Release rule gives way to set-off-with-contribution absent finding settling tortfeasor's policy-limit-payment was a good-faith settlement

September 12, 2012
By Dowling Aaron Incorporated on September 12, 2012 6:00 AM |

policy-limit-payment.jpgIn Leung v. Verdugo Hills Hospital (filed August 23, 2012) 2012 DJDAR 11705, the California Supreme Court tackled what it saw as an inequitable result to personal-injury plaintiffs and repudiated the common law release rule.

Plaintiff minor suffered irreversible brain injury shortly after birth. Through his guardian mother, he settled his claim for damages with his pediatrician for that defendant's malpractice insurance policy limit of $1 million. The trial court refused to grant these parties' request for an order that the settlement was in good faith. Nonetheless, plaintiff stood by the settlement and proceeded to trial against the remaining defendant, the hospital. A jury found both defendants negligent, assessing approximately $15.504 million in damages. The jury apportioned fault as 55% as to the pediatrician, 40% as to the hospital, and 5% as to the minor's parents. The defendants' portion of fault left them liable for approximately $14.729 million.

The Court of Appeal felt duty-bound to follow the common law release rule which would relieve the nonsettling hospital from any liability for plaintiffs economic damages (the above total damages less the $250,000 MICRA-limited non-economic damages) because plaintiff's settlement with, and release of liability against, the joint torfeasor pediatrician also released the non-settling hospital. This is where the Supreme Court stepped in to unanimously repudiate the common law release rule.

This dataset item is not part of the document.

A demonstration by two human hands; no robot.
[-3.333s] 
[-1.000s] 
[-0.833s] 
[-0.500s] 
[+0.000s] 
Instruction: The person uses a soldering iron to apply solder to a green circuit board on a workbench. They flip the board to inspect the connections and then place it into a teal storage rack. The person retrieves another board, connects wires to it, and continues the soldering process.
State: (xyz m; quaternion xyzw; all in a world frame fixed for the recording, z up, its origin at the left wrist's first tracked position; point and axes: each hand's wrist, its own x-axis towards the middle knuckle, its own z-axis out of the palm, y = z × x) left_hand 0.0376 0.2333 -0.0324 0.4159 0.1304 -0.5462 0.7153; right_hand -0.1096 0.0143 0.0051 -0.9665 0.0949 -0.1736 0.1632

The state high court determined that basic tort principles support the court's adoption of the "setoff-with-contribution" rule. The court's opinion states that this does not change the respective positions of the parties and is fully consistent with both comparative fault and joint and several liability.

Doing the math, even after settling for his policy limit, the defendant physician faces contribution for an additional amount to the hospital in excess of $7 million (assuming the hospital pays the $13+ million over and above the setoff for the $1 million settlement), even though the physician has no insurance to cover that liability. It is thus clear that, after Leung, the pressure on a defendant, who wants out of a case by way of settlement, to pay out of pocket beyond the policy limits is enormous, if that is what will be necessary to get a court to order the settlement is in good faith. Under a "good-faith settlement," there would be a setoff without contribution." (Code of Civil Procedure section 877, Tech-Bilt, Inc. v. Woodward-Clyde & Associates (1985) 38 Cal.3d 488, 499.)

The Leung opinion leaves a wide range of implications and questions. In the typical case involving insurance coverage and appointed insurance defense counsel, there are two clients, the insurance company and the insured individual or entity. Where there is a strong possibility of a judgment in excess of the insurance policy limits, it is common practice for the insured party to make a written demand to the insurance company that it settle the case within the policy limits. There is substantial case authority that the insurance company's failure to settle within policy limits may open the policy to an unlimited judgment. In the context of the Leung decision, one wonders how and whether failure to obtain a finding of good faith for a settlement within policy limits affects the issue of opening up the policy.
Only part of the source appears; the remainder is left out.